Actual Malice - The American Spectator | USA News and Politics
Actual Malice
by

The editors of the New York Times must have been happy to get some “conservative” support for their smear campaign against Supreme Court justices. It came in the form of a letter to the editor from Bruce Fein, an eccentric libertarian who once served in the Reagan Justice Department, published February 11:

Justice Antonin Scalia galloped beyond the farthest boundaries of judicial propriety in secretly meeting on Capitol Hill to discuss the Constitution with Tea Party members of Congress saddled with a co-equal duty to assess the constitutionality of legislative action. If there are better ways to destroy public confidence in judicial impartiality, they do not readily come to mind….

Don’t be surprised if a Tea Party member soon speaks on the floor of the House urging repeal of the health care reform law’s individual mandate because Justice Scalia secretly advised that it exceeds the powers of Congress.

If this is true, Scalia’s misconduct is even worse than Fein suggests.

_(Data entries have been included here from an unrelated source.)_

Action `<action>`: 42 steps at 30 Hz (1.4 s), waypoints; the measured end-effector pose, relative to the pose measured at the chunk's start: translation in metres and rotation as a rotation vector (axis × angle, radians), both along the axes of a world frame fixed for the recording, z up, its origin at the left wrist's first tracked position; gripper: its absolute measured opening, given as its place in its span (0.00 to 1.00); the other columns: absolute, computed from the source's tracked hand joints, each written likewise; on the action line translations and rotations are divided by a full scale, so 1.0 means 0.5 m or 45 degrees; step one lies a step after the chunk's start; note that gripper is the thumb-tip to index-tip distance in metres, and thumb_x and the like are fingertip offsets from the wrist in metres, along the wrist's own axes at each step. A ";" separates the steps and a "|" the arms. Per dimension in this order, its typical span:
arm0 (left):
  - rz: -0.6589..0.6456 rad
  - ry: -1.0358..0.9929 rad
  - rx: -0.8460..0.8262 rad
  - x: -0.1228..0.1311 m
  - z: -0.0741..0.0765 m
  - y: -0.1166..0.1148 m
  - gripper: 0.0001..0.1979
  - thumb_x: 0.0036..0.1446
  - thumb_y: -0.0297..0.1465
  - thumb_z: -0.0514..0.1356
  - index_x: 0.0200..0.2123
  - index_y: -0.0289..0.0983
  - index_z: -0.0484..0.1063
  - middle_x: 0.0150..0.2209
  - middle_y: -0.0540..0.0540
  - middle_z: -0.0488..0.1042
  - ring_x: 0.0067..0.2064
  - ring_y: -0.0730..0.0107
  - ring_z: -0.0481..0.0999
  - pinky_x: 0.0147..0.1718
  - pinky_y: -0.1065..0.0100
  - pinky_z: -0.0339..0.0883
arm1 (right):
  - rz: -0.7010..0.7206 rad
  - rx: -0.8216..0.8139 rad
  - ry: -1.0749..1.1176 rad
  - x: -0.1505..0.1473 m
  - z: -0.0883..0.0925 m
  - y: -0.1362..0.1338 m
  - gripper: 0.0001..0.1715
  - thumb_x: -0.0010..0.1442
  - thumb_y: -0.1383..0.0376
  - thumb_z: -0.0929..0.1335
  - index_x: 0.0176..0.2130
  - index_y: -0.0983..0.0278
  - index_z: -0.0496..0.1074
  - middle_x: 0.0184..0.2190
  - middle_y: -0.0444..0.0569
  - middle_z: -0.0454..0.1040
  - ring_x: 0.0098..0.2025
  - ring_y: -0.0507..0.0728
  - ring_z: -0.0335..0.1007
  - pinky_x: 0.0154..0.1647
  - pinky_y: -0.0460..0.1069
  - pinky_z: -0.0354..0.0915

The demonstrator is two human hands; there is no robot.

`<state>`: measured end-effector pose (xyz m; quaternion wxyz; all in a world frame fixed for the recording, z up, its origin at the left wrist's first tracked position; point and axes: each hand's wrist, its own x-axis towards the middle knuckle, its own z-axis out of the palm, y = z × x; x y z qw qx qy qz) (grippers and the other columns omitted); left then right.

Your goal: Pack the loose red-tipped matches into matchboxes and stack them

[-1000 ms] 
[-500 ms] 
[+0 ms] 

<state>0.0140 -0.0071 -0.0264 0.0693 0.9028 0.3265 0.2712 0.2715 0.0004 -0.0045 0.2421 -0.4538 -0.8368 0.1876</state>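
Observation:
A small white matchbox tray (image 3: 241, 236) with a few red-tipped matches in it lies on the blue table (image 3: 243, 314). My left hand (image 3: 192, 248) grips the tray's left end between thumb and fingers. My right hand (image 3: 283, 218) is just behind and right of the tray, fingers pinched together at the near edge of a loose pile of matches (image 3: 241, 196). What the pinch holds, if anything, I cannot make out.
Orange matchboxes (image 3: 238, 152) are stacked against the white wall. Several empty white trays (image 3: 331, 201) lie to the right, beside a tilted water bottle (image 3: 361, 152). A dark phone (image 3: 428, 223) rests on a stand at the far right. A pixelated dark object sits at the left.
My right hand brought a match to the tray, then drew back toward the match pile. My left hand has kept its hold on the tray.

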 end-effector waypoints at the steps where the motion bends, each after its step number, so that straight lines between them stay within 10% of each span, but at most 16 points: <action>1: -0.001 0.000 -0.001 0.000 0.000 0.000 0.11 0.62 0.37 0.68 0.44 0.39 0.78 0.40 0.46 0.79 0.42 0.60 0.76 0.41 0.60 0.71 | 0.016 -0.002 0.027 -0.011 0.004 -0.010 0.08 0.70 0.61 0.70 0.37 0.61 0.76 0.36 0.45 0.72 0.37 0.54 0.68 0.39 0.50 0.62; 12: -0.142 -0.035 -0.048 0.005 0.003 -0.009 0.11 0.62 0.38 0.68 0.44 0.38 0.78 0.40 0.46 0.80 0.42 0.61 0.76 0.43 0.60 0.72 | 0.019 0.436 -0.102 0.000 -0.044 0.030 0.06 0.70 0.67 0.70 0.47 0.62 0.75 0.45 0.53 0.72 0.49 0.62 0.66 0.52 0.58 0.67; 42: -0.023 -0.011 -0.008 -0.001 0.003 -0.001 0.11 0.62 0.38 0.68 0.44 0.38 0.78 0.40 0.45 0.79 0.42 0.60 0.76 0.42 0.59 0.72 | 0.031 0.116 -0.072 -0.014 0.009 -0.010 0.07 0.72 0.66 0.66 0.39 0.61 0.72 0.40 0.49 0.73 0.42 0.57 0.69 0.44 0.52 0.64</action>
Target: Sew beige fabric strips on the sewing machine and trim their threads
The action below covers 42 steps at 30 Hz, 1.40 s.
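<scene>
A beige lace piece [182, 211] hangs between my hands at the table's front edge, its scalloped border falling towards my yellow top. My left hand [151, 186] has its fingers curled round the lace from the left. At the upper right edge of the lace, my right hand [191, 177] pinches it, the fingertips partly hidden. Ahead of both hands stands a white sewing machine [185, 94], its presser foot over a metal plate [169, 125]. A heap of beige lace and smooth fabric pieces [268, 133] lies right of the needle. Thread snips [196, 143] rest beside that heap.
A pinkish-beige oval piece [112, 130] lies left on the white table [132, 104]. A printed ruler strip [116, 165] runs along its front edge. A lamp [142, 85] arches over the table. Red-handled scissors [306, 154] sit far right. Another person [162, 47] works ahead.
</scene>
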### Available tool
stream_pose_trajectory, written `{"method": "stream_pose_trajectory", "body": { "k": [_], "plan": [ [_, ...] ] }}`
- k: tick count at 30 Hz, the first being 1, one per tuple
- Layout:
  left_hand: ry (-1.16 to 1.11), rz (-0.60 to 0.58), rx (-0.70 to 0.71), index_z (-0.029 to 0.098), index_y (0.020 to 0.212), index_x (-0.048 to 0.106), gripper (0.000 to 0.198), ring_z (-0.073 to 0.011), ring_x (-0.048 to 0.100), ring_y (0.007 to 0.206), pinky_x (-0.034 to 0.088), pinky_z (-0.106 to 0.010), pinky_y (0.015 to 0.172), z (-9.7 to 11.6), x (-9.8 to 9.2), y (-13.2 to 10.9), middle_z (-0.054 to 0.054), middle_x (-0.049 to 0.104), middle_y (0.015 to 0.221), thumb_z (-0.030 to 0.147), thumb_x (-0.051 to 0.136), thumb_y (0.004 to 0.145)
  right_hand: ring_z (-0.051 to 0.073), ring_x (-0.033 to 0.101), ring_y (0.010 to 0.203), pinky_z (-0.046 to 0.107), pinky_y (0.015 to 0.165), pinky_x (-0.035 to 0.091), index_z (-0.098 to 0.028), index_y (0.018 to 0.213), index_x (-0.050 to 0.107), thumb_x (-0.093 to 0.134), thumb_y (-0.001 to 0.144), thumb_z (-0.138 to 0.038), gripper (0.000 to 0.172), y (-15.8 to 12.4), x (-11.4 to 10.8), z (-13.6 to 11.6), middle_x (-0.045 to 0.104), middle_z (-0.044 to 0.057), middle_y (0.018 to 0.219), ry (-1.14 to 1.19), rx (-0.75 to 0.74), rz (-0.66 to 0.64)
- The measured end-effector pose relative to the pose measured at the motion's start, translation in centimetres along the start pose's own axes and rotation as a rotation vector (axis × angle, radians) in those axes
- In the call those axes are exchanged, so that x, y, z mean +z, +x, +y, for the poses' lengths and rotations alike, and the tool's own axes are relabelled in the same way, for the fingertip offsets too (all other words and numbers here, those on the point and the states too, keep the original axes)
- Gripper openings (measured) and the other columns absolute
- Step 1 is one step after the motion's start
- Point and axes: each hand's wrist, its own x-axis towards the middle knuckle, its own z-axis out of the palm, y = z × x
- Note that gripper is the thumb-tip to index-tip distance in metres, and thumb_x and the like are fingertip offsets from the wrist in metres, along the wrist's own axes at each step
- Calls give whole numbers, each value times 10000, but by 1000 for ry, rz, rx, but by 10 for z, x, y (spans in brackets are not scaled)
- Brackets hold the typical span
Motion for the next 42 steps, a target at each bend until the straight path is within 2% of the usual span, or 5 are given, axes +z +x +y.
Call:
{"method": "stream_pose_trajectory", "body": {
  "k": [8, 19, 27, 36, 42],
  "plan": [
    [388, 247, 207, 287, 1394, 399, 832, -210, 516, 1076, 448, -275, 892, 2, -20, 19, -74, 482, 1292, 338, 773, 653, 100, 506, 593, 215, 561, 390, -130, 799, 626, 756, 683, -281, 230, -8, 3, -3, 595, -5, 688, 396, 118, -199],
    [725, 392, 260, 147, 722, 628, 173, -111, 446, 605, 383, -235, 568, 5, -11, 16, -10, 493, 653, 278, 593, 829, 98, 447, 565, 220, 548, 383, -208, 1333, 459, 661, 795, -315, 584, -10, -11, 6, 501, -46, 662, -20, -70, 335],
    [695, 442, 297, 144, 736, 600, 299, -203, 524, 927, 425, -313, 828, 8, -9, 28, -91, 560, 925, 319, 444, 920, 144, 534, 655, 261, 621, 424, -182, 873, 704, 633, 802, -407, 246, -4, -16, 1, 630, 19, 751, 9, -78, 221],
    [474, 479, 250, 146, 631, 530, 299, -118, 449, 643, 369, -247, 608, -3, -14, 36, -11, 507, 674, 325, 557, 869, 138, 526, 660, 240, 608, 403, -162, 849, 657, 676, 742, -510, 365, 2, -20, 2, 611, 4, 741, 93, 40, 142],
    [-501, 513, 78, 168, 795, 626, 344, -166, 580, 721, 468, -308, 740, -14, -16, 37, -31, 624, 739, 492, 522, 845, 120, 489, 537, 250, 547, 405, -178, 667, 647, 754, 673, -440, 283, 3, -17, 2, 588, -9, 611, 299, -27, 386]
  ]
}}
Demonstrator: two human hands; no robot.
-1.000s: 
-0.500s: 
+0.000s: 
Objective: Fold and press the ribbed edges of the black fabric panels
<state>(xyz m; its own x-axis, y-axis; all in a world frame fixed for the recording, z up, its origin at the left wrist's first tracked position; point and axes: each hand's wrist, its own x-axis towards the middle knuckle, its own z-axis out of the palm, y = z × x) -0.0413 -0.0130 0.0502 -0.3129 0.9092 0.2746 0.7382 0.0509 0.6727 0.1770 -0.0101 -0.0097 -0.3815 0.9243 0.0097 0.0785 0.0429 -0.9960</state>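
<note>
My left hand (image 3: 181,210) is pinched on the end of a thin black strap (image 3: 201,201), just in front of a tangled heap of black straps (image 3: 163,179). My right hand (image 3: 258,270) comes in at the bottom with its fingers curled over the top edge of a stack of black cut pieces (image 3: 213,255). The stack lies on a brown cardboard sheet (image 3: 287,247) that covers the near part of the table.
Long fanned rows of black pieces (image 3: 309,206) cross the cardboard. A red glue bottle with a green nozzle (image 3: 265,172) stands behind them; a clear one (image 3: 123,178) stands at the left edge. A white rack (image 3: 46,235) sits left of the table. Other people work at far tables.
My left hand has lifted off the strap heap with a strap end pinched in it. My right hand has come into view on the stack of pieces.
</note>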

Not only has Congress considered legislation to repeal Obamacare, but the question of that law’s constitutionality is currently before multiple federal courts. Canon 3 of the Code of Conduct for United States judges stipulates: “A judge should not make public comment on the merits of a matter pending or impending in any court.” If Scalia told members of the public-including congressmen-his opinion of this litigation, it would be a gross violation of judicial ethics.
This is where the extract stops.